**ASSIGNMENT**
Reproduce word for word the lines between those holding "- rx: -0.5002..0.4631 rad" and "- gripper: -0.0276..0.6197", inclusive, and nothing else from the data below.

**RECORDS**

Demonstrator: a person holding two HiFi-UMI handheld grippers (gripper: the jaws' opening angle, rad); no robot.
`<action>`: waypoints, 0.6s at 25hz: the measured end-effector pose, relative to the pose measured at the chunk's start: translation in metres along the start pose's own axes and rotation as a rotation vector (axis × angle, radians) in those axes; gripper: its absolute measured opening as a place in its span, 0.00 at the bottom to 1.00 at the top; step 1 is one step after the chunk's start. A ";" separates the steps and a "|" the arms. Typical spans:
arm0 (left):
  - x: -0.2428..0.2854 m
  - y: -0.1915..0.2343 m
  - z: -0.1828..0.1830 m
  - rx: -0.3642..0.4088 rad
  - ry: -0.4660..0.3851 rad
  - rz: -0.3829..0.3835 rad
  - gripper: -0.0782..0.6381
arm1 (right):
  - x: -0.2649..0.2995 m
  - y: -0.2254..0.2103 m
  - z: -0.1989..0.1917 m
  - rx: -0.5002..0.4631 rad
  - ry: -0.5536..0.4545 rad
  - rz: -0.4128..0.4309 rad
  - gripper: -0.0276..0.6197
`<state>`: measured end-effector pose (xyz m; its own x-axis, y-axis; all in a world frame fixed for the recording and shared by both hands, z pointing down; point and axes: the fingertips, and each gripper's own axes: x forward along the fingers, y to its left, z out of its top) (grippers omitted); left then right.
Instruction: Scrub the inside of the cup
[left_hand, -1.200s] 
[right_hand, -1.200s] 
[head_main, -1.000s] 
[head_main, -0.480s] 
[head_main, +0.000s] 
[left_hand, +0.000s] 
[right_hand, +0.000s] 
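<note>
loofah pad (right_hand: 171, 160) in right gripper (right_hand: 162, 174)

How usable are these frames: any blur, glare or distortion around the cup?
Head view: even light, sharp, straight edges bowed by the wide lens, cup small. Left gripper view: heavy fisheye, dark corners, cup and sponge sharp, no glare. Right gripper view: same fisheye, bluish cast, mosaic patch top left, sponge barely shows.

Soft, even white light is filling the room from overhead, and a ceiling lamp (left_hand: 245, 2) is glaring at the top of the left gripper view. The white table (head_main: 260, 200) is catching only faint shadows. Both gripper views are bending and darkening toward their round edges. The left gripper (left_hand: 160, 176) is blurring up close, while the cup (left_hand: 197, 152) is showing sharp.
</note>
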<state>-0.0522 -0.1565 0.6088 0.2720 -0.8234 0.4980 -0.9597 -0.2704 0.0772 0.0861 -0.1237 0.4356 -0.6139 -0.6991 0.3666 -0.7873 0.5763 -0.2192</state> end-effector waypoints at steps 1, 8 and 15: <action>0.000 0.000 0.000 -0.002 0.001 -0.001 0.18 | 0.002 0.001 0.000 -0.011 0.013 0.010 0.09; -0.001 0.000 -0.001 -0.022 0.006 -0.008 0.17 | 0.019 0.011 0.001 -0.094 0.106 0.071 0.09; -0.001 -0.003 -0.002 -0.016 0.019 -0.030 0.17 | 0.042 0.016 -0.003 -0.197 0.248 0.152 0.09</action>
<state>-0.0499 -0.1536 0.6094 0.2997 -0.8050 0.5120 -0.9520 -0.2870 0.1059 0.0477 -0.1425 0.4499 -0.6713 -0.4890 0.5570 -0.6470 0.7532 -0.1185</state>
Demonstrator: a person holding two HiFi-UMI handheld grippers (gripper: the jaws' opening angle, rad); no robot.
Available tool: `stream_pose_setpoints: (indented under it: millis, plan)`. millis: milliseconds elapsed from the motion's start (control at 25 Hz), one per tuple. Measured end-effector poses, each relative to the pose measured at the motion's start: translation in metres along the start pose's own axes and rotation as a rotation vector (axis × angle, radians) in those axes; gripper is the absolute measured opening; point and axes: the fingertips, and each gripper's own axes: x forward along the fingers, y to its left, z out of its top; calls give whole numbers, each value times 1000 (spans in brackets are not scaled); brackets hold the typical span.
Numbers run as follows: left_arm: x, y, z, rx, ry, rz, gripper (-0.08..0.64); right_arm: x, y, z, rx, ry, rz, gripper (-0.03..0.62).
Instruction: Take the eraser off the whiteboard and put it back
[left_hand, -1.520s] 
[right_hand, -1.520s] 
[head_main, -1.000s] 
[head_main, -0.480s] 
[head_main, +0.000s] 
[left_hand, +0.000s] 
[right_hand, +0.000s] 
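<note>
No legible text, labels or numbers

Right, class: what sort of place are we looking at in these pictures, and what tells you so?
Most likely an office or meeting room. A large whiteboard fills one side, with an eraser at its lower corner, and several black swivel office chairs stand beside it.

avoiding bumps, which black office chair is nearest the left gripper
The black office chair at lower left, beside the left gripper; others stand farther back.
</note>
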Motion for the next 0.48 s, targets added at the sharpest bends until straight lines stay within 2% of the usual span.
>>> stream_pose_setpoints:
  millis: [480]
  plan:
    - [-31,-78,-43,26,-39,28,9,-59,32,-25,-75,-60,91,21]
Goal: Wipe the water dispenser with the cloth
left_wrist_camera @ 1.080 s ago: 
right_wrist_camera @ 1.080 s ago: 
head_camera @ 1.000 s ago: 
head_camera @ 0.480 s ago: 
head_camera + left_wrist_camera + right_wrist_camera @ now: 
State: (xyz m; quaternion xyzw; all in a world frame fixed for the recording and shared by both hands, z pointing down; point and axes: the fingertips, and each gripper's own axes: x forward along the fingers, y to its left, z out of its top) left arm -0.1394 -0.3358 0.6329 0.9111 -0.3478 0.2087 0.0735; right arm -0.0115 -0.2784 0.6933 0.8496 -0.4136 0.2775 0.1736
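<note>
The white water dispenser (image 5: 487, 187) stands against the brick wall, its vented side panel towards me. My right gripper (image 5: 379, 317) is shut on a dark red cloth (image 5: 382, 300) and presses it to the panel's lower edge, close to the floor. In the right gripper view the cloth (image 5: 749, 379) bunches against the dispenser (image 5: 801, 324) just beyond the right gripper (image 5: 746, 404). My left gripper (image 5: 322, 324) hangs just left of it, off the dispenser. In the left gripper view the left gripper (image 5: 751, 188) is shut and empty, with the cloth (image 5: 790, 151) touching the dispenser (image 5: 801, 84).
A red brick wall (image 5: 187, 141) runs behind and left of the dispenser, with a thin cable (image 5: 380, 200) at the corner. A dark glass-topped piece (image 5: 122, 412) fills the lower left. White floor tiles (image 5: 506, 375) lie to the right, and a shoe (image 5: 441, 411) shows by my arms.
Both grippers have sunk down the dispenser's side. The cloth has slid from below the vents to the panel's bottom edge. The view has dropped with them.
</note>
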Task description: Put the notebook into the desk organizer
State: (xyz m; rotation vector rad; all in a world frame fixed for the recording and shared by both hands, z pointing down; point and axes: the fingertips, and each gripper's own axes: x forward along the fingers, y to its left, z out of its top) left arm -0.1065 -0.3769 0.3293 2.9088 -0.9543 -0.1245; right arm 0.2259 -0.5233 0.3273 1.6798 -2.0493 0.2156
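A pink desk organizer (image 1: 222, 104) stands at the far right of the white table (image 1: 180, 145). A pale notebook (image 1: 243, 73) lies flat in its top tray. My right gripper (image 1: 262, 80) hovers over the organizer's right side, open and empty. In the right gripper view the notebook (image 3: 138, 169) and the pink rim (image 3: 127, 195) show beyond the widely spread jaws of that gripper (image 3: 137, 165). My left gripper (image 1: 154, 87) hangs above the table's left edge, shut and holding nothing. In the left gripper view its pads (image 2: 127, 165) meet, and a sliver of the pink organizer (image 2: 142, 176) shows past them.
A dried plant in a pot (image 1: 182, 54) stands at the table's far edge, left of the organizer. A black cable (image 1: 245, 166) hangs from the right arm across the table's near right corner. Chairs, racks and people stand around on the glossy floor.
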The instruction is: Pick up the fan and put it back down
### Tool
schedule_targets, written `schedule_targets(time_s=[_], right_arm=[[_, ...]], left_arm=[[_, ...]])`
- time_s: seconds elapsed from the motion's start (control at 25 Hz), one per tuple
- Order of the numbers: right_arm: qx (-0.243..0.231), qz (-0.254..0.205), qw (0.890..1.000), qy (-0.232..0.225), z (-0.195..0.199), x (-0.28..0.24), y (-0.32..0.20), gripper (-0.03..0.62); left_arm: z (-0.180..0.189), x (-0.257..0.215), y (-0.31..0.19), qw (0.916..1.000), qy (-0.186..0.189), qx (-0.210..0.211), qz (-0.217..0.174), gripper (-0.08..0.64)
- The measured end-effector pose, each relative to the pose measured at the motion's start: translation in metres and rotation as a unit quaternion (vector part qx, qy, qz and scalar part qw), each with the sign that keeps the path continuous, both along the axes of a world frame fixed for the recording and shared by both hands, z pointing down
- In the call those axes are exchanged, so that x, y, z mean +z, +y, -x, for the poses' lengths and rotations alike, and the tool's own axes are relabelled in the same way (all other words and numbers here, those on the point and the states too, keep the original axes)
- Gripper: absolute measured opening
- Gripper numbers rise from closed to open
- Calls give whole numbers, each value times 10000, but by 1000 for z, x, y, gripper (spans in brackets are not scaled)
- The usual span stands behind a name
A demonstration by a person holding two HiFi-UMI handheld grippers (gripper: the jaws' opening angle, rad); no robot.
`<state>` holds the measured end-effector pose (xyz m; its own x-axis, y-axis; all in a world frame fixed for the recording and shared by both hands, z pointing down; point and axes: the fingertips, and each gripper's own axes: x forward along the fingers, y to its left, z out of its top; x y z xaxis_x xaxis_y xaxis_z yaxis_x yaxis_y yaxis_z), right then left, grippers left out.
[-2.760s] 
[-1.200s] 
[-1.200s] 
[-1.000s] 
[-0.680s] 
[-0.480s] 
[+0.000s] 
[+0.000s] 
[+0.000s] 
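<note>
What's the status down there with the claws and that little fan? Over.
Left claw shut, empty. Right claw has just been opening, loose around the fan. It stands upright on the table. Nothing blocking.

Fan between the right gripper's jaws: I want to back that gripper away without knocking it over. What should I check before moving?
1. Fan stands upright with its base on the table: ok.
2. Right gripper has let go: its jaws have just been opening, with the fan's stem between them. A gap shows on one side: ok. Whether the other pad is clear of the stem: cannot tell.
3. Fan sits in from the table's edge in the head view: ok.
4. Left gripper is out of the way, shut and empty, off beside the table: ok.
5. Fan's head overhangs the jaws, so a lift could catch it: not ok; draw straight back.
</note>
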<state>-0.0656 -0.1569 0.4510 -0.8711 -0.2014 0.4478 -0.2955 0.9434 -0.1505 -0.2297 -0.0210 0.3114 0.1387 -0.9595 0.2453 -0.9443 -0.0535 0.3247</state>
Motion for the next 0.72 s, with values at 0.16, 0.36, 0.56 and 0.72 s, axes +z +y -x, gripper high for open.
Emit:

**TASK ANSWER**
  - rx: -0.5002..0.4631 rad
  - ry: -0.5536..0.4545 rad
  - rz: -0.4128..0.4309 rad
  - gripper: -0.0276..0.6197

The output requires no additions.